→ Data excerpt
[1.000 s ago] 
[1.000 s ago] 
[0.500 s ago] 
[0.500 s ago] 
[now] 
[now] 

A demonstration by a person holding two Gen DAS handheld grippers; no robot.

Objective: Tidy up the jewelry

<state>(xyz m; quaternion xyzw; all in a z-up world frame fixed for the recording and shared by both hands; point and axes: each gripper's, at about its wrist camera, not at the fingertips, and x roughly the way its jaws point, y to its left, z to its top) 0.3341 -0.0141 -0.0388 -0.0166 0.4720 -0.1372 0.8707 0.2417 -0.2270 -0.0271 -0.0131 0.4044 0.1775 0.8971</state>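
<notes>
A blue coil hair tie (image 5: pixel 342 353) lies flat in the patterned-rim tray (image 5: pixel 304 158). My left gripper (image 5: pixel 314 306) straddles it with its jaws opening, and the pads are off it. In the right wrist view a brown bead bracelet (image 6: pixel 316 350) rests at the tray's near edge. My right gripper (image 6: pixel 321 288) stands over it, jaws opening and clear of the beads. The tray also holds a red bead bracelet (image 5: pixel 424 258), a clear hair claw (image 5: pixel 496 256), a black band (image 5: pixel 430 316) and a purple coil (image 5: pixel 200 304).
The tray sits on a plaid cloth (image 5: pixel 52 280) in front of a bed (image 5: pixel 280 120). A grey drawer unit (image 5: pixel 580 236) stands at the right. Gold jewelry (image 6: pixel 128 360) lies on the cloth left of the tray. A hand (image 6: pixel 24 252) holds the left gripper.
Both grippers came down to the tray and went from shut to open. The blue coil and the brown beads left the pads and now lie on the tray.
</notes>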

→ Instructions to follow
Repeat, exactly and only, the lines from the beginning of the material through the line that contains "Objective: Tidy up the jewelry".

→ Problem solution
[1.000 s ago] 
[1.000 s ago] 
[0.500 s ago] 
[0.500 s ago] 
[now] 
[now] 

A demonstration by a person holding two Gen DAS handheld grippers; no robot.

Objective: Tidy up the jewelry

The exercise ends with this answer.